* [Task description] Write out the entries below exactly, from the first line to the one with "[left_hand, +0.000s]", both ends included.

* [Records drawn from a dataset]
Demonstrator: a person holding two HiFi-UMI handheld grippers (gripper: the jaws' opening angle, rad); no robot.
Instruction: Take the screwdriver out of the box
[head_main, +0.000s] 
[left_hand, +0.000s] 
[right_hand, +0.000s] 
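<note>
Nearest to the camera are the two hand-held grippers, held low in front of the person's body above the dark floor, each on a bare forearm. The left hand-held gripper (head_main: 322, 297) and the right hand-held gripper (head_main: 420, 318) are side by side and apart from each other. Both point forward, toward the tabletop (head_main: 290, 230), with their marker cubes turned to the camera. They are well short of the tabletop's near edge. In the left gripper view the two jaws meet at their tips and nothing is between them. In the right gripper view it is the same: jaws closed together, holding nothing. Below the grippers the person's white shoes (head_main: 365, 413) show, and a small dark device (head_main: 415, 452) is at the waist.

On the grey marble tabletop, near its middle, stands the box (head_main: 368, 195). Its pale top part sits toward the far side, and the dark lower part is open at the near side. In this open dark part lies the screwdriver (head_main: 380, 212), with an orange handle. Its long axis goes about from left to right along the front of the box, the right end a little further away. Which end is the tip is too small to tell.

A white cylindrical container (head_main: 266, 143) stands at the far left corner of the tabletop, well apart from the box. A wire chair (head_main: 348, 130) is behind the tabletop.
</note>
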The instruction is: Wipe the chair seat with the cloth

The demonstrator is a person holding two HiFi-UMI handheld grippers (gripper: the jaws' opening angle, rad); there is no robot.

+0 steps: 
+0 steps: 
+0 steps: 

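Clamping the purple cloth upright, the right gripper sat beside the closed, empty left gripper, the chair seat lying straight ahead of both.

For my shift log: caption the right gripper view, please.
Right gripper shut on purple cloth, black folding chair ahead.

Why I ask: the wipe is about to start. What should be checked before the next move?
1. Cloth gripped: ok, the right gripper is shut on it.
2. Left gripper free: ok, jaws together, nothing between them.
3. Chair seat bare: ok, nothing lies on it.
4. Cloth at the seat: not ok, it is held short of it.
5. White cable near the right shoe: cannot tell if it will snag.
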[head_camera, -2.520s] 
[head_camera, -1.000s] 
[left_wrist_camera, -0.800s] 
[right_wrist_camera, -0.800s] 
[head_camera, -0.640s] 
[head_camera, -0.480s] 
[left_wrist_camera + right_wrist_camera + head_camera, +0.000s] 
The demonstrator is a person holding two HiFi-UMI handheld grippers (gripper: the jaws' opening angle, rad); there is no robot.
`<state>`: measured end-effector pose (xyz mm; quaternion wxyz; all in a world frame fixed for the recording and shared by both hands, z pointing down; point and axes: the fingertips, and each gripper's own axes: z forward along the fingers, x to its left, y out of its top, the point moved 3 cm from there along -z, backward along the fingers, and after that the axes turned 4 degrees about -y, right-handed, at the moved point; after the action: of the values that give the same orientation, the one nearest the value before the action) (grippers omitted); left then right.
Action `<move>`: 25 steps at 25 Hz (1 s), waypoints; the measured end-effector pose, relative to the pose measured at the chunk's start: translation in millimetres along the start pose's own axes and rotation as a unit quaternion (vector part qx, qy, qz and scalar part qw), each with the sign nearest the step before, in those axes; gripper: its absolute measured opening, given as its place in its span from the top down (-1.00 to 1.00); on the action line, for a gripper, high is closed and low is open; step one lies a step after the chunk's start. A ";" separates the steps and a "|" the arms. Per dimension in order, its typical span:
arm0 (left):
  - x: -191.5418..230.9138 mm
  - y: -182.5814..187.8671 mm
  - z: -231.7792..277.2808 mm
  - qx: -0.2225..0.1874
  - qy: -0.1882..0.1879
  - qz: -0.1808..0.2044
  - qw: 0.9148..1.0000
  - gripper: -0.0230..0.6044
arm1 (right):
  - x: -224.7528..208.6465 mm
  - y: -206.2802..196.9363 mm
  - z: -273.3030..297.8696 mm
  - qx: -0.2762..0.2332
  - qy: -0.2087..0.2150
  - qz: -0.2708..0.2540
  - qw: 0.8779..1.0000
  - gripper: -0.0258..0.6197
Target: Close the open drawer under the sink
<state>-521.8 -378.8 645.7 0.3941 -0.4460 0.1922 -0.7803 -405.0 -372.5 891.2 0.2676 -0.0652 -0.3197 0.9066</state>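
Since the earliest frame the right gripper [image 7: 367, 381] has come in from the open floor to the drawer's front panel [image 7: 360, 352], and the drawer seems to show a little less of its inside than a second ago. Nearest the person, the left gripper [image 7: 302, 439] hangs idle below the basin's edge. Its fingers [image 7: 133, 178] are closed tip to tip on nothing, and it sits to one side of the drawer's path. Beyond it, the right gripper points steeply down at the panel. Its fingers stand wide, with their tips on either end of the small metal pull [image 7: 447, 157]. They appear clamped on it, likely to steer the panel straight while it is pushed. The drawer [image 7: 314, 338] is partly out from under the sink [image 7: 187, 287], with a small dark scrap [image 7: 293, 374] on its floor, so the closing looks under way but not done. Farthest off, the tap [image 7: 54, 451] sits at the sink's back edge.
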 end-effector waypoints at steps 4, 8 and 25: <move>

* [Written solution]
Demonstrator: a person holding two HiFi-UMI handheld grippers (gripper: the jaws' opening angle, rad); no robot.
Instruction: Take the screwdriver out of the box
[head_main, +0.000s] 
[left_hand, +0.000s] 

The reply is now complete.